News came this week that Philip Roth will be releasing not one, but two novels within the next year. Thus continues one of the most prolific streaks for an American writer at the end, and some would say, the summit of his career. Ever since his 1993 work, “Operation Shylock,” Roth has, to put it mildly, been on a hot streak. He’s won virtually every major American fiction prize in the last decade and a half, producing his widely praised “American” trilogy, a follow-up in his Kapesh books, an alternate history of the U.S. during the Second World War, and an end to his nine-volume Zuckerman cycle of novels.
“Indignation” bowed last September with a strangely subdued reaction from the critics. Some reflexively praised it, while others felt it didn’t seem to fit in with his recent string of novels.
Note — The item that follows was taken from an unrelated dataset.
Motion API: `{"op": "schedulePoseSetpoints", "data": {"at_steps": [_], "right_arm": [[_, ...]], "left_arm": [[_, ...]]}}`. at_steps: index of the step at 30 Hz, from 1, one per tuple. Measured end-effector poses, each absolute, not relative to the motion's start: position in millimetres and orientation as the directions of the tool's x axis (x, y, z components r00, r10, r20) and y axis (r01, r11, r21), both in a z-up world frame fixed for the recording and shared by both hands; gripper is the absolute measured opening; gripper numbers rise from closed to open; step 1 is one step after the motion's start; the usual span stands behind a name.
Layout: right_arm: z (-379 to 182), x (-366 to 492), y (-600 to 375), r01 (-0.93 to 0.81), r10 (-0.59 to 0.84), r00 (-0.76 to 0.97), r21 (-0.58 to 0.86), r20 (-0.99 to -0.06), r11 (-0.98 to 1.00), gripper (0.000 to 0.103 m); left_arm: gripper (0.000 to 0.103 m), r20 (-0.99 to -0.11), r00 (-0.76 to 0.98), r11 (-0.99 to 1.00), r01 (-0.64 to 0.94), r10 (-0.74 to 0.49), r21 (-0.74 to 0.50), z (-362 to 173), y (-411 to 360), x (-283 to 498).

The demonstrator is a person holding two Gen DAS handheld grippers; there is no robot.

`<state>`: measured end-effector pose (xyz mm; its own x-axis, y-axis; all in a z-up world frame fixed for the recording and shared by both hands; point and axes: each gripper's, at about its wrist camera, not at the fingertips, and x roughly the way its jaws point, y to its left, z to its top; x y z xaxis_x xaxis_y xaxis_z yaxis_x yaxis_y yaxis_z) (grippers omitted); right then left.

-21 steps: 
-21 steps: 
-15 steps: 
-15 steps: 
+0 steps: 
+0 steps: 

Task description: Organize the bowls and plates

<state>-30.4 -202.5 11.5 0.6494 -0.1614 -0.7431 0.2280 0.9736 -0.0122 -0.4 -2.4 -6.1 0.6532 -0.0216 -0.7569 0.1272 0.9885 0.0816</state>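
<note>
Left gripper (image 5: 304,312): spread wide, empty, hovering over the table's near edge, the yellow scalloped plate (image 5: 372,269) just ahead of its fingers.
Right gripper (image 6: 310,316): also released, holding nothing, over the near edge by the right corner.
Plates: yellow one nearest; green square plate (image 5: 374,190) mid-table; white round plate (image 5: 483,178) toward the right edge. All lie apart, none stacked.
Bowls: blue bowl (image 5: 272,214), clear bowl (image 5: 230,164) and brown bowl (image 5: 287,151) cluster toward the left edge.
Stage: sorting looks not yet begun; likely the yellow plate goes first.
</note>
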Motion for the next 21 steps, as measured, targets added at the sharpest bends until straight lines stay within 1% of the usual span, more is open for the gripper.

Though there were comic elements, the tone was tragic and its ending hard to decipher. Still others tried, in a tortured fashion, to view its action during the Korean War as yet another indictment of the Bush Administration and the War in Iraq. Roth swatted this away, as he did earlier guesses at what inspired “The Plot Against America:”
"If I wanted it to be about something else, I should have written about something else," he said. "I'm not interested in writing allegories or metaphors." But the author should be the last person trusted with his work.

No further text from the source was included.